Numerous studies have linked lycopene consumption with cancer protection—in particular for prostate cancer. While lycopene is present in other fruits such as watermelon and pink grapefruit, tomatoes, which are the second most consumed vegetable (second to potatoes) in the U.S., account for more than 85% of the lycopene in the American diet. Interestingly, cooked tomato products—as in processed tomatoes, including tomato sauce and canned tomatoes—may hold particular significance. The lycopene from cooked and processed tomatoes is more bioavailable than that of fresh tomatoes. Heating or processing breaks down the tomato cell matrix and promotes isomerization of lycopene from all-trans isomers to the more bioavailable form of cis-isomers. Research shows that single daily servings of processed tomato products produce significant increases of lycopene concentrations in blood and buccal mucosal cells in healthy adults.

Tomatoes’ cancer protection isn’t merely due to lycopene. Compared to lycopene alone, more effective benefits have been linked with consumption of the whole tomato, which contains a full range of carotenoids and nutrients. Lycopene has strong antioxidant capacity that may provide cancer protection, but there may be other factors at play, such as altering gene expression, anti-inflammatory effects, and alterations in cancer cell cycle.

To add to the growing body of research on the mechanisms of action related to tomato products and cancer, a 2020 review of studies was published in Biomedicine & Pharmacotherapy. Researchers found that lycopene—the compound found in tomato products—has anti-cancer, anti-progressive, and apoptotic effects on prostate cancer. The clinical studies reviewed showed evidence supporting the continuous inclusion of dietary lycopene for different types of cancers, especially prostate cancer. Lycopene was found to effectively suppress progression and proliferation, arrest in-cell cycle, and induce apoptosis of prostate cancer. In addition, lycopene was shown to signal the pathways for the treatment and prevention of prostate cancer.

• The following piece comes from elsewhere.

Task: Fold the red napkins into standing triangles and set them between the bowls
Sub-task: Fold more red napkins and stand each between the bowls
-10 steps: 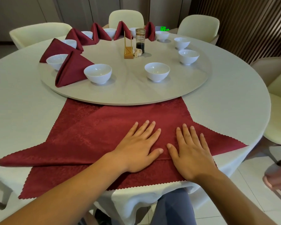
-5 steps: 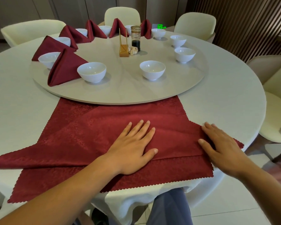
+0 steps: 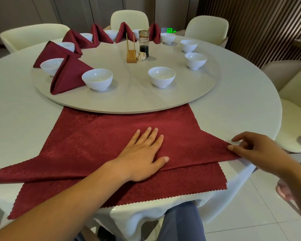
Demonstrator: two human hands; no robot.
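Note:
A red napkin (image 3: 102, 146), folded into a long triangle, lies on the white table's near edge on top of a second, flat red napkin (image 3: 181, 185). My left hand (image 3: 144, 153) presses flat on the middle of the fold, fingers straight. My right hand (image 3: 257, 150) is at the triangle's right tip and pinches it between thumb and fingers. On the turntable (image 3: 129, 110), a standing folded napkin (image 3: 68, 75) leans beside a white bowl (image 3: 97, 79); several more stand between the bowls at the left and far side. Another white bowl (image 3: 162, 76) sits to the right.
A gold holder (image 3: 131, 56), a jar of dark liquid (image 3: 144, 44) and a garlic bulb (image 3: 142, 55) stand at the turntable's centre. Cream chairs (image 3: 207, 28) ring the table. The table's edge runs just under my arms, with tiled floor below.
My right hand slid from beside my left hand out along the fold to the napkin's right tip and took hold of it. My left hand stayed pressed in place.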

A double-blind placebo-controlled study in the review showed that after 28 days of consuming lycopene-rich juices, patients’ serum lycopene levels were 80% higher compared to patients given a placebo, which could help reduce risk of disease. Another study in the review showed men with newly diagnosed prostate cancer who received lycopene twice a day for three weeks had decreased the risk and growth of prostate cancer cells.

In a prominent 2020 study from Loma Linda University, researchers examined how tomato consumption might impact the development of prostate cancer by looking for significant relationships between diet and prostate cancer in nearly 28,000 men as part of the landmark cohort Adventist Health Study-2 Among participants, who were cancer-free men at the outset and were followed for nearly eight years, those who consumed canned and cooked tomatoes more than four times a week were at lower risk of developing prostate cancer compared to those who did not eat cooked tomatoes and tomato products. Men who consumed them five to six times per week decreased their risk by 28% compared to those with no intake. The results from the Adventist Health Study-2 conclude that consumption of canned and cooked tomatoes may reduce risk of prostate cancer.

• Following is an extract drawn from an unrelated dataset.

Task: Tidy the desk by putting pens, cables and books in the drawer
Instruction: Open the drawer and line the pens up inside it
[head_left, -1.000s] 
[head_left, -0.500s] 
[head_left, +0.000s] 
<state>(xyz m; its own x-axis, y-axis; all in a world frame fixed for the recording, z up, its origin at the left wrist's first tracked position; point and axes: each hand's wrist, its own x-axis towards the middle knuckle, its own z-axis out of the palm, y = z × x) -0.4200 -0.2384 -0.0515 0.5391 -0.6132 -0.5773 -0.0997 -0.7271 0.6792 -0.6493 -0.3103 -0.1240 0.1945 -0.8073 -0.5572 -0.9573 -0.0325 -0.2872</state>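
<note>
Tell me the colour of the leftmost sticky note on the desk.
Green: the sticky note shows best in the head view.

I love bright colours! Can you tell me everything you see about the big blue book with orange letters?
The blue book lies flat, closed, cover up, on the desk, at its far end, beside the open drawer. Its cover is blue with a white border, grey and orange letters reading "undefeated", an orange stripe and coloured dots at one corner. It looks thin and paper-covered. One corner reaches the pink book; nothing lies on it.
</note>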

Including lycopene-rich foods, like tomato products, as a supplementary therapy for prostate cancer is the basis of some of the latest scientific research, which has shown the potential for limiting prostate cancer cell growth as well as inducing cell death. A 2020 study examined the role of lycopene on growth factors, which play important roles in cancer development and metastasis. Binding to insulin-like growth factor, lycopene has a protective effect, which affects the pathways of this growth factor, and stimulates cancer cell death. In the study, researchers removed cancer cells from patients with varying progression of prostate cancer and measured lycopene concentrations and levels of insulin-like growth factor. There was significant difference in the mean growth factor levels at various concentrations of lycopene, increasing it as lycopene increased. Researchers concluded that lycopene could be beneficial to prostate cancer patients as a supplementary therapy to increase cancer cell death and inhibit the progression of cancer cells.

There’s still more to learn about how tomatoes protect against prostate, but the evidence to date supports incorporating foods that contain lycopene. Consuming a few more tomatoes and tomato products in the diet each week is an easy and nutritious way to do so.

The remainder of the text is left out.